I had forgotten I was running Ublock origin / Privacy Badger / Ghostry so I was a bit confused with the results from that site.

I think it is Ghostry that is faking the responses but I still have a pretty unique fingerprint according to https://abrahamjuliot.github.io/creepjs/

dminuoso 2 hours ago | parent | prev [-]

If I infiltrate someone else’s computer, secretly run code in order to to exfiltrate data I risk prison time because objectively it seems to satisfy criminal laws over where I live.

How do prosecutors in any modern country/state not charge this behavior when done by a website owner?

gruez 2 hours ago | parent [-]

The difference is that there's implied consent to run arbitrary (albeit sandboxed) code when you visit a website. Moreover it's not the website causing the code to be executed, it's your browser. Otherwise if the bar is "code is being run but the user doesn't know about it", it would lead to either any type of web pages with javascript being illegal (or maybe without javascript, given that CSS turing complete), or a cookie banner type situation where site asks for consent and everyone just blindly accepts.

mh- an hour ago | parent [-]

> if the bar is "code is being run but the user doesn't know about it",

.. would lead to all modern electronics being illegal, not just web pages with javascript.

kachapopopow 2 hours ago | parent | prev | next [-]

All javascript based anti-fingerprinting is detectable and is also a major source of uniqueness!

vorticalbox 43 minutes ago | parent [-]

Sure but if you are always unique for every website then you can’t be tracked overtime.

alcide 3 hours ago | parent | prev | next [-]

Orion Browser (Kagi Product) prevents fingerprinters from running by default.

https://help.kagi.com/orion/privacy-and-security/preventing-...

ashman5 36 minutes ago | parent | next [-]

Orion browser is also capable of running uBlock Origin (not Lite) on iOS.

codedokode 2 hours ago | parent | prev [-]

How do they reliably detect fingerprinting? Did they solve the Halting Problem? Sounds fishy.

gruez 2 hours ago | parent [-]

>The only efficient protection against fingerprinting is what Orion is doing — preventing any fingerprinter from running in the first place. Orion is the only browser on the market that comes with full first-party and third-party ad and tracking script blocking, built-in by default, making sure invasive fingerprinters never run on the page.

sounds like they block "known" fingerprinting scripts and call it a day.

0xy an hour ago | parent [-]

This makes you inherently trackable, ironically.
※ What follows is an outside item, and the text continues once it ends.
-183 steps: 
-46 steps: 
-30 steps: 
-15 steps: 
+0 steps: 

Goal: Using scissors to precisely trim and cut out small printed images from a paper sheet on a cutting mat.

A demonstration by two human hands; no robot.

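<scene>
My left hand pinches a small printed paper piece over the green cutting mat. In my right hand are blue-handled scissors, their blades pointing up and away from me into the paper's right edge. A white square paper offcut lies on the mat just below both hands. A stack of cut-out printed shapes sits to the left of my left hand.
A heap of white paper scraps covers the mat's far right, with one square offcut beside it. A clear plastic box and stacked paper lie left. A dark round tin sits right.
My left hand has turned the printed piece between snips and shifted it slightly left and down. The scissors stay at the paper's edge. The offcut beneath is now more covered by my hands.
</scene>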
No trace is a massive trackable attribute, since almost nobody is untraceable.

0xy an hour ago | parent | prev | next [-]

As someone who utilizes these tools for anti-fraud purposes, Firefox is just as trackable if not more trackable than Chrome (especially because you stand out by using a niche browser in the first place).
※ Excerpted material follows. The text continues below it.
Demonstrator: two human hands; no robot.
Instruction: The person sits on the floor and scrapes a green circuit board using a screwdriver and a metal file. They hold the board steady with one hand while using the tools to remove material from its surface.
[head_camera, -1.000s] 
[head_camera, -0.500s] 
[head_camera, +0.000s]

Firefox exposes a massive amount of identifiable information via canvas, audio device and feature detection methods. There's also active methods to detect private windows, use of the developer console and more.

vpShane an hour ago | parent [-]

Of course. There's data where there isn't data.

-make client load something

-client doesn't load it

-add.fingerprint.point(client,'doesnltloadthings',1)

-detect if client does something only a certain browser does

-client does it

-add.fingerprint.point(client,'doesthisbrowsderthing',1)

-window was resized/moved, send a websocket snitch to the backend

- keep a consistent web socket open, or fetch a backend-api call for updates on X events - more calls are made, means user is probably scrolling, inject more things/different things.

I see some js obfuscators out there where I look at the js file and it's all mumbo jumbo.

It is indeed a privacy nightmare, where whatever we do feeds the algorithms to aide in making other people do things.

But it's also used in network security, organizations etc. Staff/employees will use the system a certain way, if something enters it without the behaviors, it's detectable. I assume that's what you mean in anti-fraud.

Sad part is we don't know what the data is ever used for, and it's often bought and sold and the cycle repeats.